By Kira M. Newman | Greater Good Magazine
When we feel bad, we often turn to others for help and support. And when others come to us in pain, we do our best to help them feel better. This natural cycle seems to be part of the human experience.
Now, two new studies suggest that trying to make people feel better not only supports them—it allows us to practice emotional skills that may help us with our own problems. While negative emotions feel isolating and personal, the best way to deal with them may be profoundly social.
Both studies also highlighted one skill that seemed to really benefit both other people and ourselves: perspective-taking, the part of empathy that involves understanding someone else’s point of view.
How helping others helps you
In the first study, 166 participants spent three weeks interacting on a social network the researchers created specifically for expressing and responding to distress. Before and after, they filled out surveys measuring various aspects of their emotional lives and well-being.
In the social network, participants could post and comment on other people’s posts. The platform trained them to leave three types of comments, representing different types of emotion regulation:
- Validation, which affirms what the person was feeling. For example, “This sounds so frustrating! Sometimes it seems like one stress piles up on top of another.”
- Reappraisal, which offers a different interpretation of an event. For example, “I think another thing to consider is…”
- Pointing out thinking errors, such as black-and-white thinking or believing you can read other people’s minds.
The control group could only post their experiences and not see other people’s, more like using an online diary.
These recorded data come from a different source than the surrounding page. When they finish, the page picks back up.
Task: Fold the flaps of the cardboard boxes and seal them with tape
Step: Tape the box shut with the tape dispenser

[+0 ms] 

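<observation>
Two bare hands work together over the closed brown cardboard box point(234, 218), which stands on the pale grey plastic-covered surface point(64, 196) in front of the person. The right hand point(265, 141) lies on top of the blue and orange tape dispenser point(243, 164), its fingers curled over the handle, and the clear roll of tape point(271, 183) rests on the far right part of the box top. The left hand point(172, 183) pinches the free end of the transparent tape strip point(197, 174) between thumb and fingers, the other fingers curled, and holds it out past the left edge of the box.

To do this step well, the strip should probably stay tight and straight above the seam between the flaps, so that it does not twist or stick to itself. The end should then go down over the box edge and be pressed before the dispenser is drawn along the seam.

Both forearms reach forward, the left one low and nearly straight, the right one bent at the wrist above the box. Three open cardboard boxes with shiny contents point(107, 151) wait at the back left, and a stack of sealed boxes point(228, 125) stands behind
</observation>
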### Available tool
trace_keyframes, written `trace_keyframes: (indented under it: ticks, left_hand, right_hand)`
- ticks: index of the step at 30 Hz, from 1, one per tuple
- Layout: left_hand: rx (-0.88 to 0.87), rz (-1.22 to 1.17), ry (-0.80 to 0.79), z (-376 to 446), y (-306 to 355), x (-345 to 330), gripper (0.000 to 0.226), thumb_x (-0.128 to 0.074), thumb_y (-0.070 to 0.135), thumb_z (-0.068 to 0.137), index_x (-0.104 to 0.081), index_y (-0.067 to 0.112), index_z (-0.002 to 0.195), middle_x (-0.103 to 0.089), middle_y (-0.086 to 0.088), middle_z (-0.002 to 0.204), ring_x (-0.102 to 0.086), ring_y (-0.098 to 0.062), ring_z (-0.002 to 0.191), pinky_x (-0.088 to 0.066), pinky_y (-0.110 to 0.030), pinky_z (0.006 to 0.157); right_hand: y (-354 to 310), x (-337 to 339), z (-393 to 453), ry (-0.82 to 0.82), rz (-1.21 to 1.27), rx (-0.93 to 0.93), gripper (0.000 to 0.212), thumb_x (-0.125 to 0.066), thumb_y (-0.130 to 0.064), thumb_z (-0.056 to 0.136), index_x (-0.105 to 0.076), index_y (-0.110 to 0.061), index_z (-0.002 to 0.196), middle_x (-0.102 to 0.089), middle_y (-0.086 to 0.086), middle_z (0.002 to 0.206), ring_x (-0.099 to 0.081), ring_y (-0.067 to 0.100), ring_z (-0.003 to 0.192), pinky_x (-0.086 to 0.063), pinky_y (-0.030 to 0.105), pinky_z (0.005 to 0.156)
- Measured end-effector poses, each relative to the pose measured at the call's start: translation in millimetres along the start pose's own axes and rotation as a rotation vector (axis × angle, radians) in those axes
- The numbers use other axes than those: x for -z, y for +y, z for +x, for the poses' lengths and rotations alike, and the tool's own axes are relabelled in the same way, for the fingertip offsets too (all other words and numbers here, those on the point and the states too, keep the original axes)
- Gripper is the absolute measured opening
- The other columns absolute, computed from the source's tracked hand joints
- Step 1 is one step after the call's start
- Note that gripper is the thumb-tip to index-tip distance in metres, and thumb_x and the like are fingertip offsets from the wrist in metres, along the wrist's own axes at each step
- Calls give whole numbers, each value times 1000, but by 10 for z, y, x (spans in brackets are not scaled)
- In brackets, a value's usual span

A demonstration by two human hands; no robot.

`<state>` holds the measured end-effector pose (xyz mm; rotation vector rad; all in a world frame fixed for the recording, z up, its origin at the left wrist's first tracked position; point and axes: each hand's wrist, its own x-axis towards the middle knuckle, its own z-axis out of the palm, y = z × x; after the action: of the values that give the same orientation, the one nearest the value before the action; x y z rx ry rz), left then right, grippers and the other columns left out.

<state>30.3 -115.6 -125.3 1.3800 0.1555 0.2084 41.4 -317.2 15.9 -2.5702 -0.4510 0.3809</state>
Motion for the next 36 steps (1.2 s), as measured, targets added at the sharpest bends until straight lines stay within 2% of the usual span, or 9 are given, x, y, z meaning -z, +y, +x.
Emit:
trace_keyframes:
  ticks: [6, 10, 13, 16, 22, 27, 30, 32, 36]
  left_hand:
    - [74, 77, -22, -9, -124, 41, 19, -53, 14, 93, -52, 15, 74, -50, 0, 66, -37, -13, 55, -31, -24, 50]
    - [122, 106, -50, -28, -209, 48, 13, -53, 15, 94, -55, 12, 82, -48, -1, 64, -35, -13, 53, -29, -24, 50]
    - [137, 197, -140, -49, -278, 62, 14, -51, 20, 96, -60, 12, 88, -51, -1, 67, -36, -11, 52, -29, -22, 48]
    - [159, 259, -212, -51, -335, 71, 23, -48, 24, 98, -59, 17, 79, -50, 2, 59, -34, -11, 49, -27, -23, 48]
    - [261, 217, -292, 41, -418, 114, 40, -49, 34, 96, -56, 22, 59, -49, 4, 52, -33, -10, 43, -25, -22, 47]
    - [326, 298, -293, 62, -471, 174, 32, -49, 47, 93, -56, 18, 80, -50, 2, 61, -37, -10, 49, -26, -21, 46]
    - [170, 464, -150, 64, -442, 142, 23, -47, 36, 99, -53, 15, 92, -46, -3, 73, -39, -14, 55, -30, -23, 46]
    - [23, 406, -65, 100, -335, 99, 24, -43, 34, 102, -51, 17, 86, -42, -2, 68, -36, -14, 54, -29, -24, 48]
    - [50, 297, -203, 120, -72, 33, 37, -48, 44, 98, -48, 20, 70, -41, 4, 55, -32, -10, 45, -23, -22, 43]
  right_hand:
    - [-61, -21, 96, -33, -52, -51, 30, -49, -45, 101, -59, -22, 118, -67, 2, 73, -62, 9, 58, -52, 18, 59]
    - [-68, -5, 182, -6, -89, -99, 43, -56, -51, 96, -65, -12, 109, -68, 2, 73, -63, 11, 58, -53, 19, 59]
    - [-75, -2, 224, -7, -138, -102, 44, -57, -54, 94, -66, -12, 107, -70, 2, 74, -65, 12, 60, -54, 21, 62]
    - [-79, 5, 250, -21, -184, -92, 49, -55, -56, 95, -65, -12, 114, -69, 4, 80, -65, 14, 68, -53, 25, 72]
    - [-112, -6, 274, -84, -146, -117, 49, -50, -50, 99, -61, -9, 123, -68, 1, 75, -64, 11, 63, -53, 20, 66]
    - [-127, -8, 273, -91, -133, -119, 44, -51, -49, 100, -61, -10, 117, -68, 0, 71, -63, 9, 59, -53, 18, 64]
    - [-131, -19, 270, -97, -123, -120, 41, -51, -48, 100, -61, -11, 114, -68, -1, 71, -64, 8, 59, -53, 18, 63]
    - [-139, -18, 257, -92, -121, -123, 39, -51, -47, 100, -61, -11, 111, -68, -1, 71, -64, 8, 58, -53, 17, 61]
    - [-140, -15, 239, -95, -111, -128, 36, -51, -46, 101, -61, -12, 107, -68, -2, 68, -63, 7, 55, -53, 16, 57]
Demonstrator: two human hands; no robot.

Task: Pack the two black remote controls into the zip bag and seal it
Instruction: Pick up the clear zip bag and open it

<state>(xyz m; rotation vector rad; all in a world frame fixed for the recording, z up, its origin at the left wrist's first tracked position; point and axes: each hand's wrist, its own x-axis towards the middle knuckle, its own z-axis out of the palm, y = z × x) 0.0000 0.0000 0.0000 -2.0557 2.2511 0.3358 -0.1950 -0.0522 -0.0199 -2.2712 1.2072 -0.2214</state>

In the end, the researchers found that the more comments participants posted about other people’s problems—no matter what type of comment—the more the commenters’happiness and mood increased and their depressive symptoms and rumination decreased over the course of the experiment. On the other hand, more active members of the control group didn’t reap the same benefits.
These positive changes were partly accounted for by commenters practicing reappraisal more often in their own daily lives. Responding itself—in other words, helping other people regulate their emotions—seemed to be training people in the very skills of emotion regulation. It didn’t seem to matter if participants helped each other with validation, reappraisal, or pointing out errors; the interaction itself was most important.
“Helping [others] regulate their emotional reactions to stressful situations may be a particularly powerful way to practice and hone our own regulation skills, which can then be applied to improve our own emotional well-being,” the researchers write.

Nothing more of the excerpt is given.